Work required
Gather from the material every line that contains the string "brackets".
(Given information)
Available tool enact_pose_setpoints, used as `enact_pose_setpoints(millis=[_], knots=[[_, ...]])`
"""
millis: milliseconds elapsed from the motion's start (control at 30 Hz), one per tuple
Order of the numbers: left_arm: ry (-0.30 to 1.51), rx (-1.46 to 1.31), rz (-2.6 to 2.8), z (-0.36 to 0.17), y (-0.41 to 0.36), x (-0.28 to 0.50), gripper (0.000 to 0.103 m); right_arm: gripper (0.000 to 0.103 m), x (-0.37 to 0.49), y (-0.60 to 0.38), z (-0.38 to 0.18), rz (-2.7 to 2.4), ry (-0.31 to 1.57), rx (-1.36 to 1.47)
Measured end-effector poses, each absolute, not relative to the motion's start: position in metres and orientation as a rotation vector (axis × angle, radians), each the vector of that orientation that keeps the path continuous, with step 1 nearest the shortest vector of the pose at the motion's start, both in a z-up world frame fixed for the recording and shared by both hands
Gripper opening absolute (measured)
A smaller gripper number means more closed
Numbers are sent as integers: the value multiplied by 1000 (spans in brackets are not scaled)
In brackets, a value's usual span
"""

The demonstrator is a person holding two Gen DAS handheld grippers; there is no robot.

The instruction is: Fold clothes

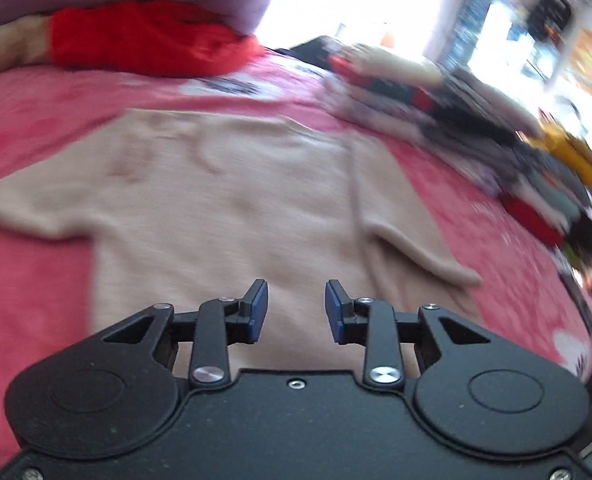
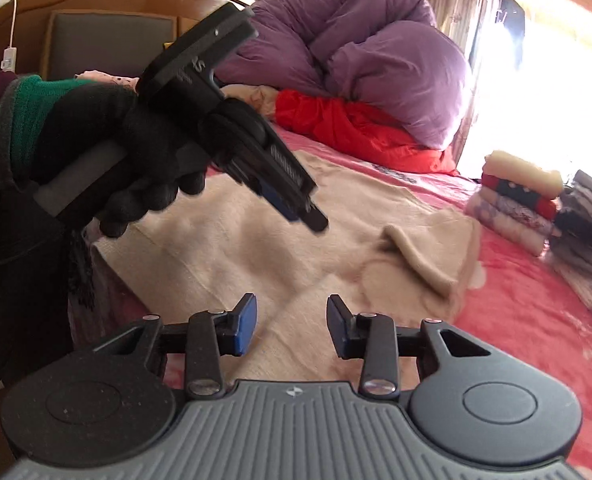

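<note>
A beige knit sweater [image 1: 224, 204] lies spread flat on the pink bed cover [image 1: 28, 128], one sleeve end [image 1: 427, 256] folded in over its body. My left gripper [image 1: 296, 304] hovers over the sweater's near part, open, with nothing between its blue pads. In the right wrist view the same sweater [image 2: 264, 232] lies ahead with its sleeve [image 2: 415, 260] across it. My right gripper [image 2: 292, 320] is open above the sweater's near edge, holding nothing. The left gripper [image 2: 307, 212], held by a black-gloved hand [image 2: 136, 168], hangs above the sweater at the left.
A red garment [image 2: 355, 132] and a purple duvet [image 2: 375, 52] lie at the bed's head by a wooden headboard [image 2: 96, 4]. Stacks of folded clothes [image 2: 523, 204] sit on the bed's right side near a bright window. Pink cover shows right of the sweater.
</note>
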State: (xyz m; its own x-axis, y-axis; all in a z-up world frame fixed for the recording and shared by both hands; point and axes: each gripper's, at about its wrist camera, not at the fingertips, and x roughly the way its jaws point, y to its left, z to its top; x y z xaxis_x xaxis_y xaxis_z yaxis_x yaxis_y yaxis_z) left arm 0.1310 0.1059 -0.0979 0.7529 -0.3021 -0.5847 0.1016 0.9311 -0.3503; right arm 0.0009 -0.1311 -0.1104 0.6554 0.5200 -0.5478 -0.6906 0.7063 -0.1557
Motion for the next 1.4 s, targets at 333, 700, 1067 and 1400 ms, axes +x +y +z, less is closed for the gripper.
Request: enact_pose_setpoints(millis=[333,700,1067,1400], knots=[[623,-478,-21,-97,196,123,40,40,0,-114,-120,778,543,-403],[659,-836,64,-134,242,136,42,42,19,-153,-94,712,550,-101],[565,-1097,80,-163,259,170,43,42,61,-204,-105,553,587,194],[506,-678,75,-123,207,179,7,43,77,-213,-113,517,606,238]])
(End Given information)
Result of the exercise
Numbers are sent as integers: the value multiplied by 1000 (spans in brackets are not scaled)
In brackets, a value's usual span

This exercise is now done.